■ TASK GOAL:
Your answer should hold the data exactly as given, minus any picture.

DATA PROVIDED Block Start

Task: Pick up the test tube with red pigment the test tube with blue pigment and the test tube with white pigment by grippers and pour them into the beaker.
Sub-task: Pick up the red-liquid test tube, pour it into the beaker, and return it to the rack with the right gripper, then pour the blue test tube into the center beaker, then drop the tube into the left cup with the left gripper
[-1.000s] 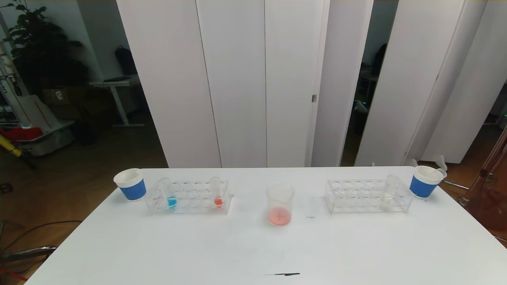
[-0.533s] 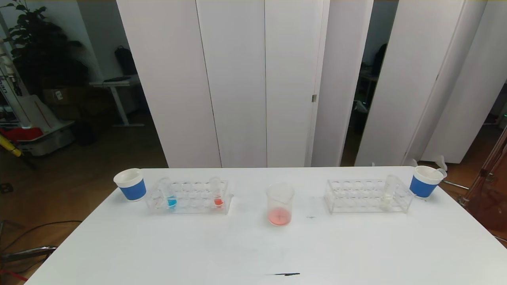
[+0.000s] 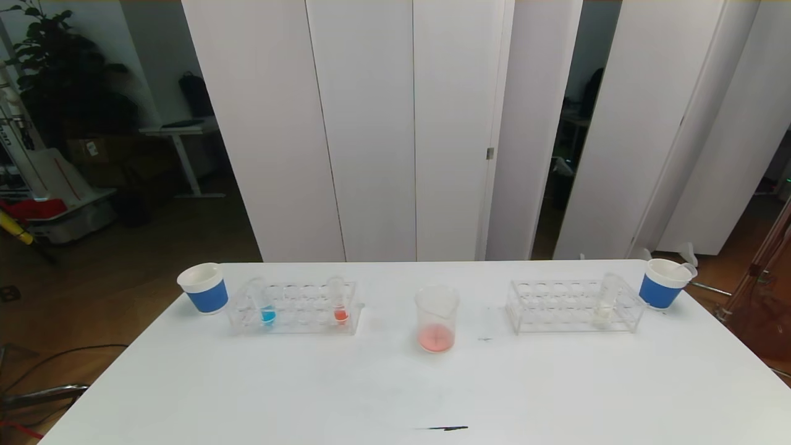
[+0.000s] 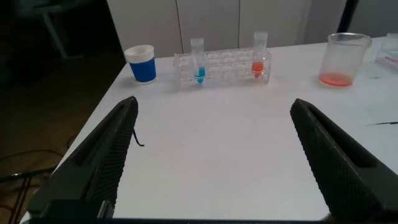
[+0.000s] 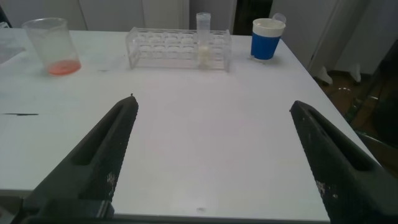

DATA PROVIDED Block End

■ SOLVED EXERCISE:
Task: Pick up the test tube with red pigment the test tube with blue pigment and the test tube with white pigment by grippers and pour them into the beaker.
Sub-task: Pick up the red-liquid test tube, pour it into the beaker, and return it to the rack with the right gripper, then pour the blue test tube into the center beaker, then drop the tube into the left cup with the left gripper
[-1.000s] 
[-0.533s] 
[+0.000s] 
[+0.000s] 
[+0.000s] 

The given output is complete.